Segment Start: Source data

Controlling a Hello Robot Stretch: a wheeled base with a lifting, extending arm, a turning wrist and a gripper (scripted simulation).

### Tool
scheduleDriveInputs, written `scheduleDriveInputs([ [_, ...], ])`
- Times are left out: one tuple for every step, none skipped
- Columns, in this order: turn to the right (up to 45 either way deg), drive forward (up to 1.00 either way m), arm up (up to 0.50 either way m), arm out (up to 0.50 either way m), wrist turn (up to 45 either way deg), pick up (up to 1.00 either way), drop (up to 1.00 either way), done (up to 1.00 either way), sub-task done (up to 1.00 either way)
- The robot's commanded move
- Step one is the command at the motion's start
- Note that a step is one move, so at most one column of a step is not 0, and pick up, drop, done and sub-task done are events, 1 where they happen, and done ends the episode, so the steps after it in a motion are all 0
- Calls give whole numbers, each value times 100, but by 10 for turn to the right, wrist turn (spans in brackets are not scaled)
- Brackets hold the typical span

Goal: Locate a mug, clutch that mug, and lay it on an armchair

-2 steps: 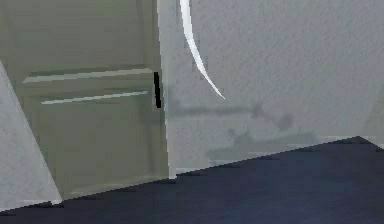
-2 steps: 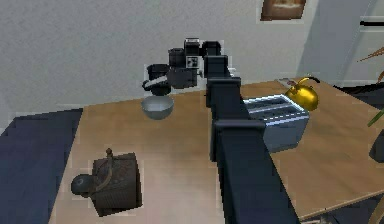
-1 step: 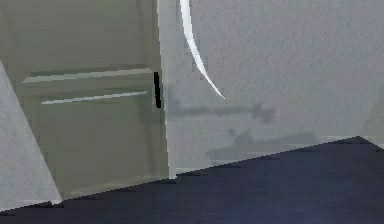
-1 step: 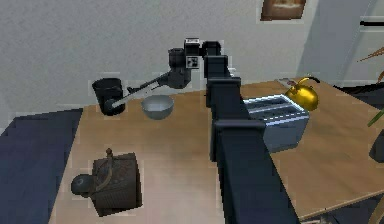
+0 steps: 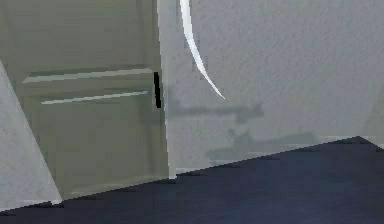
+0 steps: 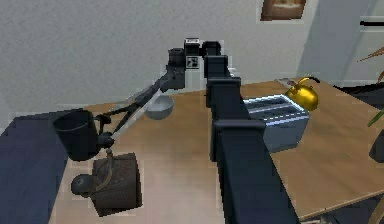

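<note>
- Hanging at the far end of the gripper (image 6: 108, 126), clear of the wooden table (image 6: 330, 150), the dark mug (image 6: 72, 135) is seen at the arm side view's left; it is held by the gripper, though the set of the fingers cannot be told.
- The height is judged deliberate; a mug lifted free can be carried off without dragging on the table or knocking the dark box (image 6: 118, 180) just below it.
- The arm (image 6: 240, 150) is stretched out across the table; the toaster (image 6: 275, 120) and the brass kettle (image 6: 303, 93) stand close together beside it; a pale bowl (image 6: 158, 105) sits near the gripper's body.
- Ahead, a cream door (image 5: 90, 110) and dark floor (image 5: 280, 185) are faced; the laying on an armchair is judged still to come, so a turn of the base is likely called for.
- Counted: one mug; one toaster; one kettle; one bowl; one box; one door; one framed picture (image 6: 283, 8) on the wall.
</note>
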Motion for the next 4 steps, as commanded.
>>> scheduleDriveInputs([
  [0, 0, 0, 0, -150, 0, 0, 0, 0],
  [0, 0, 0, -38, 0, 0, 0, 0, 0],
  [-450, 0, 0, 0, 0, 0, 0, 0, 0],
  [-240, 0, 0, 0, 0, 0, 0, 0, 0],
])
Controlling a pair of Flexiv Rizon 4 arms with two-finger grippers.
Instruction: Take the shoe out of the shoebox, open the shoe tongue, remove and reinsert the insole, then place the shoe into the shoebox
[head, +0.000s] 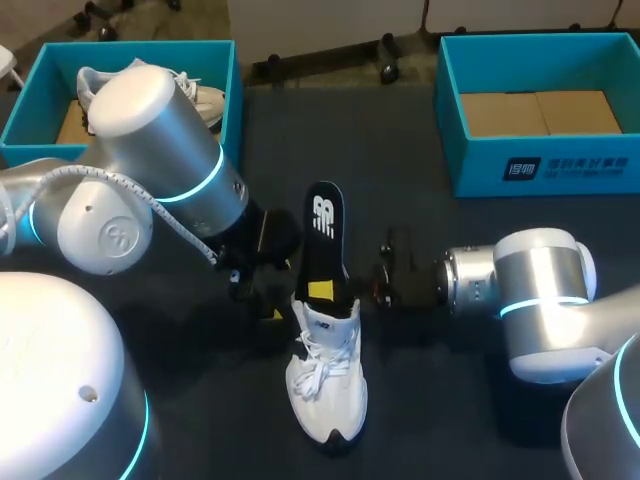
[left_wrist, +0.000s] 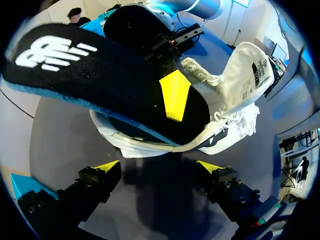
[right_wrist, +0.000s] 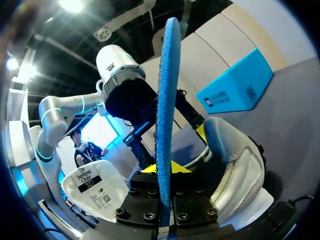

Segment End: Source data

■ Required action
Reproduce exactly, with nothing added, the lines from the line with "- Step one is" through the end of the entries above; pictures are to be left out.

■ Output for this task
- Step one is the command at the motion's start
- Note that a step is one move, so at most one column of a step is not 0, and pick up, drop, done and sub-task done are events, 1 where they happen, and done ends the episode, so the steps after it in a motion are all 0
- Calls give whole numbers, each value times 100, but by 10 for turn to the right, wrist turn (spans in brackets are not scaled)
- Brackets hold the typical span

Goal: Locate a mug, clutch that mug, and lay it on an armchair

-2 steps: 
-2 steps: 
-1 step: 
-1 step: 
+0 steps: 
+0 steps: 

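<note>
- Hanging at the far end of the gripper (image 6: 108, 126), clear of the wooden table (image 6: 330, 150), the dark mug (image 6: 72, 135) is seen at the arm side view's left; it is held by the gripper, though the set of the fingers cannot be told.
- The height is judged deliberate; a mug lifted free can be carried off without dragging on the table or knocking the dark box (image 6: 118, 180) just below it.
- The arm (image 6: 240, 150) is stretched out across the table; the toaster (image 6: 275, 120) and the brass kettle (image 6: 303, 93) stand close together beside it; a pale bowl (image 6: 158, 105) sits near the gripper's body.
- Ahead, a cream door (image 5: 90, 110) and dark floor (image 5: 280, 185) are faced; the laying on an armchair is judged still to come, so a turn of the base is likely called for.
- Counted: one mug; one toaster; one kettle; one bowl; one box; one door; one framed picture (image 6: 283, 8) on the wall.
</note>
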Motion for the next 4 steps, as commanded.
>>> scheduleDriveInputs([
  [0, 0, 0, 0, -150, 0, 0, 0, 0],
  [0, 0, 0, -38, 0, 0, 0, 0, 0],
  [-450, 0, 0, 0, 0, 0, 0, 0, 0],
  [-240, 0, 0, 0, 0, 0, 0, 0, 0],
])
Controlling a pair of Flexiv Rizon 4 arms with two-finger grippers.
Instruction: Take the shoe out of the shoebox, open the shoe tongue, remove and reinsert the insole, then place the shoe into the shoebox
[head, +0.000s] 
[left_wrist, +0.000s] 
[right_wrist, +0.000s] 

No more work is needed for this exercise.